W3C

– DRAFT –
RDF-star WG biweekly long meeting

15 February 2024

Attendees

Present
AndyS, AZ, doerthe, draggett, eBremer, enrico, fsasaki, gkellogg, gtw, ktk, niklasl, olaf, ora, pchampin, pfps, rubensworks, Souri, TallTed, tl, Tpt
Regrets
-
Chair
ora
Scribe
AZ, pchampin, Tpt

Meeting minutes

the story so far, setting the stage to consider options 1, 2, and 3 of https://github.com/w3c/rdf-star-wg/blob/main/docs/seeking-consensus-2024-01.md

ora: the way I see it now is that option 2 seems to have a lot of support and personally I hesitate between option 2 and 3. Peter might have convinced me I support option 2.

ora: I would like to see if proponent of option 1 and 3 can be convinced to support option 2 to reach concensus

ora: I would like to use the first half of this meeting for that

ora: and maybe vote in the second hour

pfps: I think option 1 has no uniqueness requirements but some people supports it has

pfps: uniqueness requirement: their can only be a single subject/predicate/object for each rdf:Statement

enrico: The fact is that that uniqueness in option 1 implies opacity.

<pfps> that is, in option 2 <<e | s p o>> and <<f | s p o>> produces only one reification node

enrico: There are too much implicit understanding, to me 1 and 2 are assembly way of trying stuff but not all assembly make sense so we need for some of well-formeness

enrico: It's why I prefer option 3

ora: Question 1: how strongly are you in favor of option 3 or is there an option to move you from 3 camp to 2 camp

enrico: yes, the 2 camp allows a lot of freedom, we need to write a big best practices section to explain well-formness

enrico: it requires a lot of explanations

enrico: option 3 is self-explanable/error-free

ora: Question 2: if we have these two variants of option 2, can we identify pros and cons of these variants?

tl: If we go for formalizing occurrences, has it to go to the core or RDF or can we get by the concrete syntaxes we defined?

tl: In this perspective I am for a semantic extension and not extend the core

tl: I highlighted in my email that some extension of option 1 can bring a lot of features

tl: we decided that the use cases are about occurences and we extended the syntax to talk about occurences but the types came back again.

tl: thinking about it, we are missing an equivalent of option 1 as an extension to the model.

tl: we don't need the intermediate blank node in option 2, it adds complexity

pchampin: one thing: well-formeness is not a semantic extension, it has to do with syntax

pchampin: my main argument against option 1 is peter's wording of "Frankenstein reification"

<pfps> My worry about Option 1 is summed up in the problems with the seminal example.
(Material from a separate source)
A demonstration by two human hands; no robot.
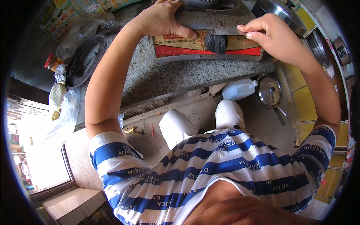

That these problems were in the motivation for RDF* and that they lasted for so long is, to me, strong evidence that any solution should make it hard to create this sort of bad modelling.

pchampin: the benefit of extending the abstract syntax is to have something stronger than "well-formeness"

pchampin: My understanding is that this tread-off is not good enough for all parties

pchampin: if I have to pick a side, I prefer to extend the abstract syntax

pchampin: last point: I have a proposal: if we go for option 2, I have some ideas about ensuring the unicity constraint in practical way that might help with well formeness

doerthe: I fear there 3 versions of option 2: "as syntaxic thing", "with well formeness" and "with well formness and unique blank nodes"

doerthe: my question: why is well formness so important?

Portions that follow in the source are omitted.